Todos ellos, una vez  estalla el “boom” turístico y se inicia el declive de la Aparcería, van abandonando Berriel, la mayor parte de ellos con destino a la Barriada de Yeoward, otros a Casa Pastores; algunas familias al Castillo del Romeral y, por ejemplo: los Cabeza, lo hacen al Lomo Moral –Juan Grande).
  
 JUAN CABEZA LÓPEZ. Que propició el encuentro de los cinco informantes que se han prestado a colaborar con esta columna sobre Berriel, cuenta con la edad de 75 años –muy bien llevados-, llegó a Berriel en el año 1952, pero antes ya había estado en Cuarterías del Matorral y el Salinero.

Después de salir del Cuartel, es chófer en la Agencia de Viajes Insular durante 9 años y, en el año 1974, gana la plaza de Policía Municipal en el ayuntamiento de San Bartolomé de Tirajana, dónde tuvo como Jefes a Antonio Lindosa, Darío Hernández y Juan Campos.

Sus padres, que siempre cultivaron con Quintana Moreno, fueron José Cabeza García y Esperanza López Carreño y formaron una familia de 11 hijos: 6 mujeres y 5 hombres.

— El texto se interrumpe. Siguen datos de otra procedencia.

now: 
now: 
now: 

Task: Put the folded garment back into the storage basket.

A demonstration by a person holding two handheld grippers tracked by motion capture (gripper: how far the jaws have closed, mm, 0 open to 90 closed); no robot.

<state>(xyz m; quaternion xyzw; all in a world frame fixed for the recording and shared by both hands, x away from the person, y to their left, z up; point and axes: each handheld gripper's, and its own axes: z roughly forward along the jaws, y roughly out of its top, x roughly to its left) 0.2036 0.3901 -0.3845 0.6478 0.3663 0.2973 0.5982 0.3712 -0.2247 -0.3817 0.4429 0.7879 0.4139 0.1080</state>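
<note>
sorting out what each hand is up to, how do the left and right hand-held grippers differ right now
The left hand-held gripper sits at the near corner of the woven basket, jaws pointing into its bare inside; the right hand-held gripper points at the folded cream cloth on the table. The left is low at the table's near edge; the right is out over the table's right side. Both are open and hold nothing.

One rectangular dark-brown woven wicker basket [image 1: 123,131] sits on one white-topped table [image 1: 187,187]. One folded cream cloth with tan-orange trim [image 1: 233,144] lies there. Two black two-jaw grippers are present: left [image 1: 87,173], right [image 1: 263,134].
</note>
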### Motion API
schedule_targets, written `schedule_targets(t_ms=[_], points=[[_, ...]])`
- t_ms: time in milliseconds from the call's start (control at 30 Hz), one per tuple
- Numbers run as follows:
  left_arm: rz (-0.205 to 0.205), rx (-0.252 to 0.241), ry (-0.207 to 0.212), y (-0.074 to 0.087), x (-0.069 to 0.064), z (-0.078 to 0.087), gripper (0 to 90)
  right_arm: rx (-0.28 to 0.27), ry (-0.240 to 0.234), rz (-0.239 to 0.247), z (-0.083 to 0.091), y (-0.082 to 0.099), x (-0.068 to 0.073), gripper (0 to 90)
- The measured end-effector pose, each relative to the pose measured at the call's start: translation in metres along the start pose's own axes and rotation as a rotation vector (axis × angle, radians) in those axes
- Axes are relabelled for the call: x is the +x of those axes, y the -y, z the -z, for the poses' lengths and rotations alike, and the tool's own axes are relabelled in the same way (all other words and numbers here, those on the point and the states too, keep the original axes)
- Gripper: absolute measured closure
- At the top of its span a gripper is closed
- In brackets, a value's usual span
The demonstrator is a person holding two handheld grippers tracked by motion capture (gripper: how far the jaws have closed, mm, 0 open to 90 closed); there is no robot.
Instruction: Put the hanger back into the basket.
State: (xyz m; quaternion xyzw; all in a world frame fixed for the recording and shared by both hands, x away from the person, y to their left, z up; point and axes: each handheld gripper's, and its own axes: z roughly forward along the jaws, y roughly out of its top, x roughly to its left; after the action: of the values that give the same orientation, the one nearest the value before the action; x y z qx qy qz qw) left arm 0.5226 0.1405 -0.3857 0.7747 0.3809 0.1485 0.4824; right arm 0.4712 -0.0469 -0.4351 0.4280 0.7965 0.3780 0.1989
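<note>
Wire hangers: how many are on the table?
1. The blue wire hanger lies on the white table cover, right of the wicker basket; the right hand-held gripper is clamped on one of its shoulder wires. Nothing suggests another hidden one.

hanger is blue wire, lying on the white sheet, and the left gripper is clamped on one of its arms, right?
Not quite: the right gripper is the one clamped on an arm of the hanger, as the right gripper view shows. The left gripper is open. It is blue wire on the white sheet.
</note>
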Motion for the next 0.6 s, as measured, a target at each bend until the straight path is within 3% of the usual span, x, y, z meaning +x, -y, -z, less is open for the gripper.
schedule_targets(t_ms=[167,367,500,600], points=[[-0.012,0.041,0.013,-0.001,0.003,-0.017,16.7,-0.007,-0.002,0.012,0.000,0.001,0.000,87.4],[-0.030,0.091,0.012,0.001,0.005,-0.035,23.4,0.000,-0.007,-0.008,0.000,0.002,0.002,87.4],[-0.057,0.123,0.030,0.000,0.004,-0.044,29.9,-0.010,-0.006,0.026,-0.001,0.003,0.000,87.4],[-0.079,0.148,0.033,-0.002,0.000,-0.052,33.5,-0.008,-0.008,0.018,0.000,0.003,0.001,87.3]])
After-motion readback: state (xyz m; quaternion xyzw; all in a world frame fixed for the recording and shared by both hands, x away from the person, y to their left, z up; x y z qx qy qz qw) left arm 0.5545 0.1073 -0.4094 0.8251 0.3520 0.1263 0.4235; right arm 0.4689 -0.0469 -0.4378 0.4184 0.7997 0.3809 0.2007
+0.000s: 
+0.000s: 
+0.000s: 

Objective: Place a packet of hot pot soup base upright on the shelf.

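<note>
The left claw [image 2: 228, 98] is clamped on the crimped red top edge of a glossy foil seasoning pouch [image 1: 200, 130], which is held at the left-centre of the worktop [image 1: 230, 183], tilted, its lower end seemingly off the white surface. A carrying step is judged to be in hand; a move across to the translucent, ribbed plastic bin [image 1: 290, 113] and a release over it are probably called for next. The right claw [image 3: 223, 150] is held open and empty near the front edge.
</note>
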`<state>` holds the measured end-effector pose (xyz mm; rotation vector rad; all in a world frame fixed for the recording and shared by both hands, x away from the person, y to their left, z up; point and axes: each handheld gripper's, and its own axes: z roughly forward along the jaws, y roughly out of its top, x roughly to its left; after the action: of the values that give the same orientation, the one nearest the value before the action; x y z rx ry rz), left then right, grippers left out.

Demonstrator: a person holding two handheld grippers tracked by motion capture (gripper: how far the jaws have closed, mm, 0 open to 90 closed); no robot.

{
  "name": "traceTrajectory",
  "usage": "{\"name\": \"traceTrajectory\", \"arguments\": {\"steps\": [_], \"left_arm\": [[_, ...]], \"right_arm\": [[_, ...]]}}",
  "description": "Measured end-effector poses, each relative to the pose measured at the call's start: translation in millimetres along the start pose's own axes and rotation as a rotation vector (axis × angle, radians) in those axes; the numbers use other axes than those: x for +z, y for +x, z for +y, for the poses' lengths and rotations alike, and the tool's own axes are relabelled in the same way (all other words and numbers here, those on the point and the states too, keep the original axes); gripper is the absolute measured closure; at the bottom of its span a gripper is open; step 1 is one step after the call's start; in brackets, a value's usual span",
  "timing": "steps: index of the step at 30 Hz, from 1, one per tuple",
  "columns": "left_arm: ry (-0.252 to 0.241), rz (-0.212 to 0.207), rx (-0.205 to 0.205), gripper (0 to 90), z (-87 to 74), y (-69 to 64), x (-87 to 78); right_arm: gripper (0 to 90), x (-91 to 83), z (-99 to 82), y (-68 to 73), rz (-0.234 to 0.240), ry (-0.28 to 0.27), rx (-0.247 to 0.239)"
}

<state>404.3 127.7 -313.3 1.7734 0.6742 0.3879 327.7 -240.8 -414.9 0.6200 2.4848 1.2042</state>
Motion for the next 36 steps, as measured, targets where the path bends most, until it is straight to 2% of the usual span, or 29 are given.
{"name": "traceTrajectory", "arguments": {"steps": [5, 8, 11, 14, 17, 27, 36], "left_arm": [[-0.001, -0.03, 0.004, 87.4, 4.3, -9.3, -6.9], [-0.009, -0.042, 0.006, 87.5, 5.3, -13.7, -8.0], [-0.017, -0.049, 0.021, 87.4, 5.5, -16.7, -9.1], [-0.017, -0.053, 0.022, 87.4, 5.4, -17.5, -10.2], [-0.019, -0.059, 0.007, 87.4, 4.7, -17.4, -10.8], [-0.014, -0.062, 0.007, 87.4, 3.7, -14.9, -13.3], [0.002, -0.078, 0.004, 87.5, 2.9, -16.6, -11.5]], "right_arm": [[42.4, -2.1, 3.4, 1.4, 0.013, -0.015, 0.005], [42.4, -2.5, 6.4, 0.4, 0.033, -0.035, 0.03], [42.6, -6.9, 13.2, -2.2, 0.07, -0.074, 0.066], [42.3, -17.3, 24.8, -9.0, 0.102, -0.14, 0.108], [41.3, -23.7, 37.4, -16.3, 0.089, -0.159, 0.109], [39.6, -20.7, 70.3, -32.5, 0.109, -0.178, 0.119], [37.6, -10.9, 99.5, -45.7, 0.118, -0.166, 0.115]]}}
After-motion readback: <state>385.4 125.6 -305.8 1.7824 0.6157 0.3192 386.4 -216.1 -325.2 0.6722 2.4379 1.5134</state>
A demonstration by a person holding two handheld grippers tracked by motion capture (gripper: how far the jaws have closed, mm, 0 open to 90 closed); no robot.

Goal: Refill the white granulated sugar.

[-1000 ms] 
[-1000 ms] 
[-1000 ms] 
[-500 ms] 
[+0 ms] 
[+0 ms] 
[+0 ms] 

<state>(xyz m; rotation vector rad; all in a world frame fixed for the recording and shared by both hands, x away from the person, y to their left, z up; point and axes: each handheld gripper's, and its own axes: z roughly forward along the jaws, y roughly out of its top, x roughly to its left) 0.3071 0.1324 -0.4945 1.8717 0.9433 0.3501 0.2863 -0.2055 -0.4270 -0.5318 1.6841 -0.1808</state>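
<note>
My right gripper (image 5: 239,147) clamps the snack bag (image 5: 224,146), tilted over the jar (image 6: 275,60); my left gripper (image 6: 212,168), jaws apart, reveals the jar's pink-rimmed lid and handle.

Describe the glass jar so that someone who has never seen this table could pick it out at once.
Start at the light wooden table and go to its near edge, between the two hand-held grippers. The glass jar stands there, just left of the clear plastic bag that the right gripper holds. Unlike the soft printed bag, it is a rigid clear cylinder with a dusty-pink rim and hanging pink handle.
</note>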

Juan, en el transcurso de la reunión que mantuvimos, por momentos repite una y otra vez lo gran mujer que fue su madre y todos sus recuerdos los condensa en que “ha tenido una vida muy feliz”, a pesar de que, en una sóla habitación pudieran pernoctar hasta 7 personas; que con sólo 11 años su salario era de nueve pesetas a la semana y que en la época del Matorral, mientras su madre lavaba la ropa de los más pequeños de la casa y ésta se secaba, tenían que andar desnudos, porque no había otra muda.